Appellees sued appellant, before a justice of the peace, on an account for $33.25. Appellant answered in set-off on an account for $60.27.
The case, after a trial before the justice, was appealed to the circuit court, where the parties had a trial, which resulted in a finding and judgment for appellees, for the amount of their account.
Motion to dismiss' action, and motion in arrest of judgment, overruled and excepted to.
The errors assigned in this court are :
1st. Overruling the motion in arrest of judgment;
2d. Permitting appellees to amend their complaint after trial;
3d. Overruling motion to dismiss action ;
4th. Overruling motion for a new trial.
The record does not show that any motion for a new trial was made in the court below, neither does it show any exception to the overruling of the motion to dismiss the action.
The amendment complained of in the second assignment of errors was after the trial was over, and the court had announced its finding, and appellant had filed a motion in *36arrest of judgment; then appellees amended the summons herein, by inserting the given names of the appellees.
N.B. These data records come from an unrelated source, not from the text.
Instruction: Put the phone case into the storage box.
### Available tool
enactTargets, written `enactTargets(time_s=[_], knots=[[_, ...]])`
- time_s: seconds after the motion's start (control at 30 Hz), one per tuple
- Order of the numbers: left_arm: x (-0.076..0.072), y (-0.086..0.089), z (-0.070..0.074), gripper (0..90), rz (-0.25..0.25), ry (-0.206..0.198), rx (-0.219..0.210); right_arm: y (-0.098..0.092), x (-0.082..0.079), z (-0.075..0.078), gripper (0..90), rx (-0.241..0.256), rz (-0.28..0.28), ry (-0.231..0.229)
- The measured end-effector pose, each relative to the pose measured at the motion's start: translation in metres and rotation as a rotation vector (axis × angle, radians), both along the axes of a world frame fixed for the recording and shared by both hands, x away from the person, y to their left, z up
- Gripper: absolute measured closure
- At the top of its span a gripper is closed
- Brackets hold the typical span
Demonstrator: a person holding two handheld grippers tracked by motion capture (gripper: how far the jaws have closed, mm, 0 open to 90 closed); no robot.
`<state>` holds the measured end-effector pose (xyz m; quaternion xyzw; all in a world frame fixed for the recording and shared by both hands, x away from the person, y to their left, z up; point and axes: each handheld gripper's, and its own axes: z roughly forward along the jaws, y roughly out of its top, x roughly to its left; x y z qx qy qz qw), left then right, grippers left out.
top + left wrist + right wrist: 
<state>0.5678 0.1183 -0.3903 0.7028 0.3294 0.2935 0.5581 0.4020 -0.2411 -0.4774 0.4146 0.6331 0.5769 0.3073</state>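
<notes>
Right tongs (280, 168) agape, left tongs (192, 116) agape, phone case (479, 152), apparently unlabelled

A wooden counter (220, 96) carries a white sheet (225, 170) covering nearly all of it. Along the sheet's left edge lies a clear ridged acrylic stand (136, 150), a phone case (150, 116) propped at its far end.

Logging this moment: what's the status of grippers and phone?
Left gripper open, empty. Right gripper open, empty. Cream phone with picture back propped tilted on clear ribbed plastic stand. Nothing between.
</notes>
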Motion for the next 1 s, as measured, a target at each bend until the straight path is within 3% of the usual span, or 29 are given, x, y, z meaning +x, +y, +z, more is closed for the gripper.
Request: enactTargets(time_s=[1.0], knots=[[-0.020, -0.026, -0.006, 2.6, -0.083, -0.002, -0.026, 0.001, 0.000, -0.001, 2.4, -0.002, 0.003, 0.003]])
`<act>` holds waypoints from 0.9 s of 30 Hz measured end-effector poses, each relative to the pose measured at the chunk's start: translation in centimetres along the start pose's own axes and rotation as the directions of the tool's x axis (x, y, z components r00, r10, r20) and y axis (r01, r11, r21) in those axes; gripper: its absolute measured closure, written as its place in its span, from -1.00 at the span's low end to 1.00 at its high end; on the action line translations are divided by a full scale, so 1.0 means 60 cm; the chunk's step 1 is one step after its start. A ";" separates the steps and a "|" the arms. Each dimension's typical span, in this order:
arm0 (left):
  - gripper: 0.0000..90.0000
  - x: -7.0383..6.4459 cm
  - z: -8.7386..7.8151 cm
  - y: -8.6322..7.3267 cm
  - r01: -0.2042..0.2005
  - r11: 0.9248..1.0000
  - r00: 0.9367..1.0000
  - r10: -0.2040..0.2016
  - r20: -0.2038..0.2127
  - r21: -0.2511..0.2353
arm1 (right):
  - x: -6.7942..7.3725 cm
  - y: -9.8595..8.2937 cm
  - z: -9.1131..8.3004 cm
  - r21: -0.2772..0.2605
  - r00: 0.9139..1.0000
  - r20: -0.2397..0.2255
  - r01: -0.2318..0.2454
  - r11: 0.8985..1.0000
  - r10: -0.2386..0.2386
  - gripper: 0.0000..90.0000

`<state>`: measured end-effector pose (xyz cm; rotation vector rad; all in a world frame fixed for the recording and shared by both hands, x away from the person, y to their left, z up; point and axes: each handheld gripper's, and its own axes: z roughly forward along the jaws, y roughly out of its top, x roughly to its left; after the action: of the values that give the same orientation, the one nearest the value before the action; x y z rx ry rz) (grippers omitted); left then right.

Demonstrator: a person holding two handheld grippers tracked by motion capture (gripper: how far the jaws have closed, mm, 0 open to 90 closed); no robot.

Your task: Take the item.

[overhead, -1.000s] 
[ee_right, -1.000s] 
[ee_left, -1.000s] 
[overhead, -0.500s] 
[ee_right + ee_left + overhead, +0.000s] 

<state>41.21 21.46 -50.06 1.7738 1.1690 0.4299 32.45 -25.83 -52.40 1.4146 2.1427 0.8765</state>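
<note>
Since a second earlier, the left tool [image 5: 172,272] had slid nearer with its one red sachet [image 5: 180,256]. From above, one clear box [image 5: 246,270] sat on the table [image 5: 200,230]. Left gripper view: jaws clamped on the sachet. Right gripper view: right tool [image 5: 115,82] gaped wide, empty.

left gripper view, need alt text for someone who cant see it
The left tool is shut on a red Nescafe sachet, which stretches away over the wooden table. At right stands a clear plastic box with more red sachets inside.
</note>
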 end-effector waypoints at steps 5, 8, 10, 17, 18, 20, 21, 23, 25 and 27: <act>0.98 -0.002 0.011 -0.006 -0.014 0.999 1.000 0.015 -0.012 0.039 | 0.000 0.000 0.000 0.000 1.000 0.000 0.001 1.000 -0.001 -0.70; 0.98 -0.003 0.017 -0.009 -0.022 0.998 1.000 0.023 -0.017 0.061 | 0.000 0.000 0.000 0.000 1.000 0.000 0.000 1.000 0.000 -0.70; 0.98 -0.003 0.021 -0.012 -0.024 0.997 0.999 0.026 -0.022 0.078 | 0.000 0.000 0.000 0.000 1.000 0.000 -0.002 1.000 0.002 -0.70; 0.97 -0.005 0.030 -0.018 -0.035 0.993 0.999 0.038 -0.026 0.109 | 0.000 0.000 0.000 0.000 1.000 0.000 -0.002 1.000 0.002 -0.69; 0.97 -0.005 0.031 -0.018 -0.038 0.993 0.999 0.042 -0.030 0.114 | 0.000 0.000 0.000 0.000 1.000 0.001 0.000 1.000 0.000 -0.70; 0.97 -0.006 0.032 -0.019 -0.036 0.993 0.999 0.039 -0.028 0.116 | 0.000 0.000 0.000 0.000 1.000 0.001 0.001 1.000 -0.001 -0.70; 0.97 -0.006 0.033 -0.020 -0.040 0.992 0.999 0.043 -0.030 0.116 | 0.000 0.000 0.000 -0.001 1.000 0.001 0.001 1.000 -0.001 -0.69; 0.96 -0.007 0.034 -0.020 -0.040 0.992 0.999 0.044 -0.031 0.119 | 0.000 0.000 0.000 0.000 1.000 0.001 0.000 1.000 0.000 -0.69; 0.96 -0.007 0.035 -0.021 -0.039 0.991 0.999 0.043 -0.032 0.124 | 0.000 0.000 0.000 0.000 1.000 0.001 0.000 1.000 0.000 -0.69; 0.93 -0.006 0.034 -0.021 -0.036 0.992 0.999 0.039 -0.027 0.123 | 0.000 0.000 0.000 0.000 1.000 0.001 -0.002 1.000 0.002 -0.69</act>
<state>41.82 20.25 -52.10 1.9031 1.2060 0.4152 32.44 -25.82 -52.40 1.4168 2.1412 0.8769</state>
Leave to do so had been given by the court during the progress of the trial, upon the proposition of appellees to prove who composed the firm doing business under the firm name of appellees, but which amendment was not made until the time named.
We think this amendment was acted upon as though it had been made, and ought to be regarded as having been made at the time leave was granted by the court; and the court did not err in permitting it to be done, when the omission was discovered.
As to the motion in arrest of judgment, that was based ' upon the fact that the complaint did not technically set out the names of the plaintiffs, as plaintiffs. It commenced as follows:
“Jacob C. Bowser, Joseph R. Prentiss, Daniel M. Fall.
Fort Wayne, Indiana, September 6th, 1875.
“Mr. William Hellyer, Hartford City, bought of J. C. Bowser & Co.” [Then stating the account sued on.]
The caption in the record entry of the motion to dismiss the cause stands thus :
“J. C. Bowser, Joseph R. Prentiss and Daniel M. Fall v. William Hellyer. No. 34. Appeal.”
The summons, as amended, contained the full names of the persons constituting the firm name of the plaintiffs.
In the case of Hays v. Lanier, 3 Blackf. 322, it was held that a complaint before a justice of the peace in the firm name of the plaintiffs was sufficient, if the writ contained the full names of the partners. In the case of Davis v. Hubbard, 4 Blackf. 50, the same ruling was adhered to.
In the case of Hughes v. Walker, 4 Blackf. 50, it was held that a complaint in the firm name of the plaintiffs, before a justice of the peace, would be good, if a suggestion of record was made showing the names of the partners.
*37In the case of Barrackman v. Worthington, 5 Blackf. 213, it was held, that if the names of the individuals composing the company nowhere appeared in the record, the cause of action was insufficient, and the defendant might demur or move to dismiss the cause.
The same doctrine was held in the case of Pollock v. Dunning, 54 Ind. 115, and it was also decided in that case, that the defendant might take advantage of the defect by a motion in arrest of judgment. The last two cases were proceedings in the circuit court.
When the complaint before a justice of the peace is defective on account of being in the firm name of the plaintiffs, it may be cured by the process, amendment, or a pleading or suggestion of record, wherein the names are all properly stated. Sherrod v. Shirley, 57 Ind. 13; Widup v. Gibson, 53 Ind. 484.
If the full names appear in the writ and in the title of the cause, they need not appear in the complaint. Clark v. Dunlap, 2 Ind. 551. In the case under consideration, the full names of the plaintiffs appeared in the summons as amended, in the title of the cause upon a motion to dismiss it, and in the beginning of the complaint, though not specified as plaintiffs. We think the names of the plaintiffs, for all practical purposes, sufficiently appear in this record. And the court committed no error in overruling the motion in arrest of judgment.
Per Curiam. — It is therefore ordered, upon the foregoing opinion, that the judgment below be, and the same is hereby, in all things affirmed, at the costs of appellant.